I wonder how he kept his job as an E4 for so long when the Army is looking to chapter out infantrymen who were honorably injured as fast as possible. Got to have room for those new Diverse Soldiers or whatever the new progressive flavor of the month is.

turcopolier

Walrus

Old thing. Soldiers do not have the opportunity to compete and participate in "the world's greatest economy." They take what the Congress gives them. Would an Australian corporal have the means from pay and allowances to live as well as you say Lopez should have lived? pl

turcopolier

John Gavin

You mean the part about lots of women in the CS and SS branches? Stereotype? That's very funny! Lesbians? Hey that's traditional stuff. It has been that way so long as I can remember and that is a ways back. pl

Tyler

Mainly because so many of the benefits of the military aren't listed explicitly as pay benefits. You've got the commissary, PX, medical, and housing allowances that add up to a shiny penny.

BUT, according to the latest military pay tables, an E4 with 9 years makes about 2490 a month. I'm not sure how the reserve to active conversion works, but I'll be generous here. As a single E4 getting jump pay with two years of tax free paychecks and pulling combat pay, Alaskan COLA, and the Oil Diff Fund, I was comfortable enough to be able to fly home (or wherever else) on leave, make payments on a car, keep a fridge stocked with beer, take a lady out on the town, and generally live it up a little.

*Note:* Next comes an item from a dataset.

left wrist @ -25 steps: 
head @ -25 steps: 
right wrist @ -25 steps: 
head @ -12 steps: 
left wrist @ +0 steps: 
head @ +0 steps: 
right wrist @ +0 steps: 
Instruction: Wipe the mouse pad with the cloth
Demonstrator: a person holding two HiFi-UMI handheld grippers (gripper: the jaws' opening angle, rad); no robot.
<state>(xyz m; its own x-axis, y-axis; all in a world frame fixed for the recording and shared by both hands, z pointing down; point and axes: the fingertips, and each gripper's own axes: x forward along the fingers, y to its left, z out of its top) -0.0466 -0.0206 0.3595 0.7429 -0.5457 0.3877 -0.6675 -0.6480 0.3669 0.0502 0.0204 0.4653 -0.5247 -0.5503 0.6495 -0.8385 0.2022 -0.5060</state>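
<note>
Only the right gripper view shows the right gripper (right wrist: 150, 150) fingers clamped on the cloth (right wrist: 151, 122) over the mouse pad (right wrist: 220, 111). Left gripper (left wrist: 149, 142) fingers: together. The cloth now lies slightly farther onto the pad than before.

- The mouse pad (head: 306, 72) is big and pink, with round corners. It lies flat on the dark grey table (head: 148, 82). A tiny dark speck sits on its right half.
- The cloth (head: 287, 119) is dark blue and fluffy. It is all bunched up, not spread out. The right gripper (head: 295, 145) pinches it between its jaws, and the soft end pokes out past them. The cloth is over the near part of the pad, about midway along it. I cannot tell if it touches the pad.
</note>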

If you're a married E4 living off post with multiple children, I imagine that pay check does not ever stretch far enough. I guess what I'm getting at is that the Army will help you, to a point, but you've got to take some responsibility for your own actions, and part of that is making sure you can take care of your kids.

Tyler

Sir,

You should make a thread where us soldiers sit around and tell stories that go "Well there was this one female who..." and see where it goes.

turcopolier

Tyler

It is a long, long time since I commanded a bunch of E-4s, but I would say that even though they made much less money than you did the single men lived well, the married ones not well at all. pl

Fred

"The problem needs to be looked at from a mental health view."

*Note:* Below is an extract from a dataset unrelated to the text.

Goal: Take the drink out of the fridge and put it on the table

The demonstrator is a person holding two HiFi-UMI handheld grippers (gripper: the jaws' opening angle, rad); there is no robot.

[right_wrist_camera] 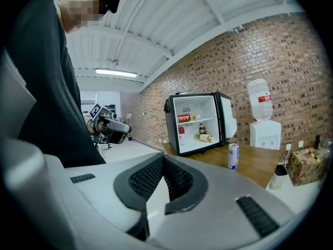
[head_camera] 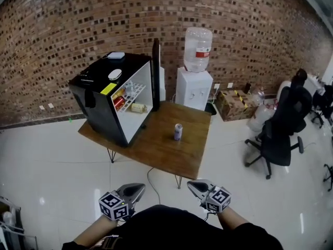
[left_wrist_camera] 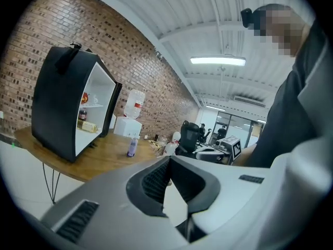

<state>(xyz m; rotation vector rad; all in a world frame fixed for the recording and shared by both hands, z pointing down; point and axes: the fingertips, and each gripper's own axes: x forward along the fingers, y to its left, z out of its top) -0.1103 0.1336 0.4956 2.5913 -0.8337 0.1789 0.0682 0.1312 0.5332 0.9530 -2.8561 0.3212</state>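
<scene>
**poster1:** your can [head_camera: 178, 132] is already standing upright on the wooden table [head_camera: 156, 152]. It's out in front of the mini fridge [head_camera: 99, 108], not touching it. The fridge door [head_camera: 155, 72] is wide open, with a few bottles on the shelves.

**poster2:** yep, and your left gripper [head_camera: 139, 187] and right gripper [head_camera: 191, 184] are both down by your body, well apart from the table. Jaws are closed together on each, with nothing between them.
</scene>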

If you can’t be trusted with a weapon what else can you not be trusted with – like your own children, the children at the school you teach at, the car you drive to work? What professions shall you be restricted from? Is this a permanent label or temporary? Who gets to do the diagnosis 'proving' you have a condition that requires such restrictions? How do you prove you are no longer have that condition?

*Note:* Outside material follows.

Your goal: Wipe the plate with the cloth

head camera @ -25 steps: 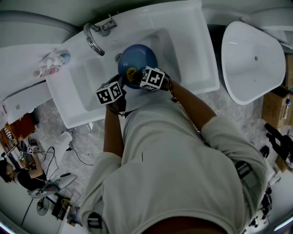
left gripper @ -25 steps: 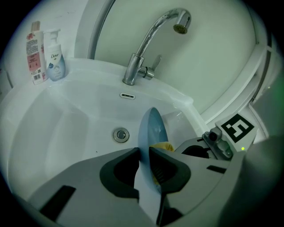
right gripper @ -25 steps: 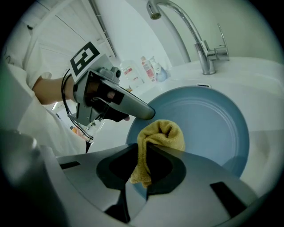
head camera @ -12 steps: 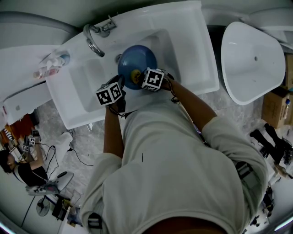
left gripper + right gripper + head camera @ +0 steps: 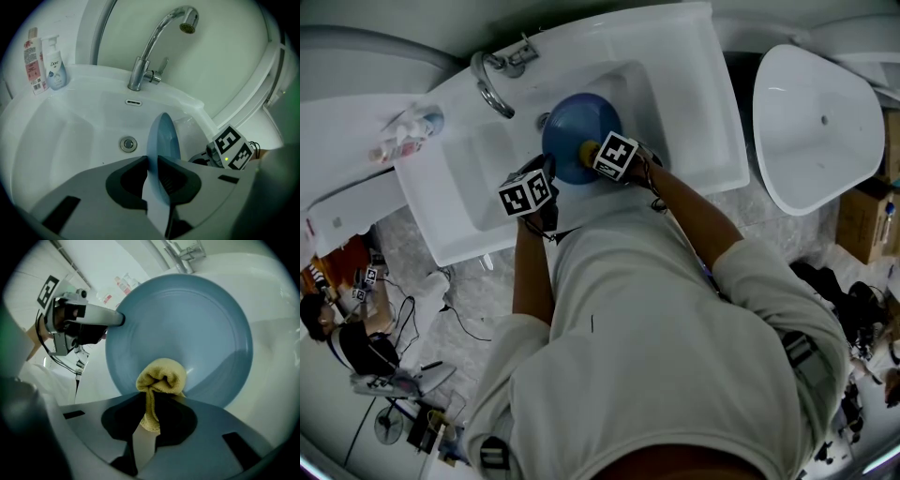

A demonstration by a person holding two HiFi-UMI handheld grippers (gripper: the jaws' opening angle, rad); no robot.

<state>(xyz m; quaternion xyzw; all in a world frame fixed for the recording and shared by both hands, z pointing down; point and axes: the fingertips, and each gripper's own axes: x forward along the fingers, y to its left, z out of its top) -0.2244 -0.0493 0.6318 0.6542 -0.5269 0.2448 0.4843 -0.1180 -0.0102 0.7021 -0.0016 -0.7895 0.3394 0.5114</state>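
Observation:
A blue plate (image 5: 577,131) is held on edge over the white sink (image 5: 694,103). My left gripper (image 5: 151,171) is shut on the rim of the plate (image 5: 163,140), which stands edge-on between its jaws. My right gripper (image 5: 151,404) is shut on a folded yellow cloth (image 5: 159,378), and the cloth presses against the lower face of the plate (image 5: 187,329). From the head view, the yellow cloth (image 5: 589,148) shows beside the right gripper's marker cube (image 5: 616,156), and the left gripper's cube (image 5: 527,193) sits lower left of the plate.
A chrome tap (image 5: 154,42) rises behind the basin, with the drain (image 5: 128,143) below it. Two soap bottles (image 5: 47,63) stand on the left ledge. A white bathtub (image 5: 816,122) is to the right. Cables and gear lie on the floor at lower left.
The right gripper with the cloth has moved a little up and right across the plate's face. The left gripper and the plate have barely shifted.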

When will we start evaluating the impact of all the drugs issued for stress/depression etc and how they are contributing to suicide and in this case possibly contributing to mass-murder suicide?

turcopolier

Tyler

ok. will we survive the experience? pl

Hdl

An E-4 over 6 years grosses $2427.30 monthly and $1157 BAH with dependents. There's a clothing allowance also. Hardly a princely sum but at $44,000+ annually, not too awful bad. About what an experienced OTR truck driver makes. Far too many of the troops have no financial savvy (stereotype alert), fall prey to payday loans, and never heard of a budget, and there are predators lurking aside every gate.

Fred

2490/month is $14.65 hr in the civilian world. That is about $1.14 less than the latest UAW contract starting wage in the automotive industry, and they don't get free medical. Don't forget that the cost of living in Texas is allot lower than elsewhere.

The Twisted Genius

Walrus,

In 1976 I lived with my new bride in a shabby apartment complex just outside the gate of Fort Benning in Columbus, Georgia. I taught my wife to shoot my 30-30 lever action when the local sheriff advised us of shootings in the apartment complex. My full monthly take home pay was $666. I remember that figure for obvious reasons. We couldn't afford air conditioning during the Georgia Summer. Military compensation has come a long way since then, but it's still not a path to riches. It should never be.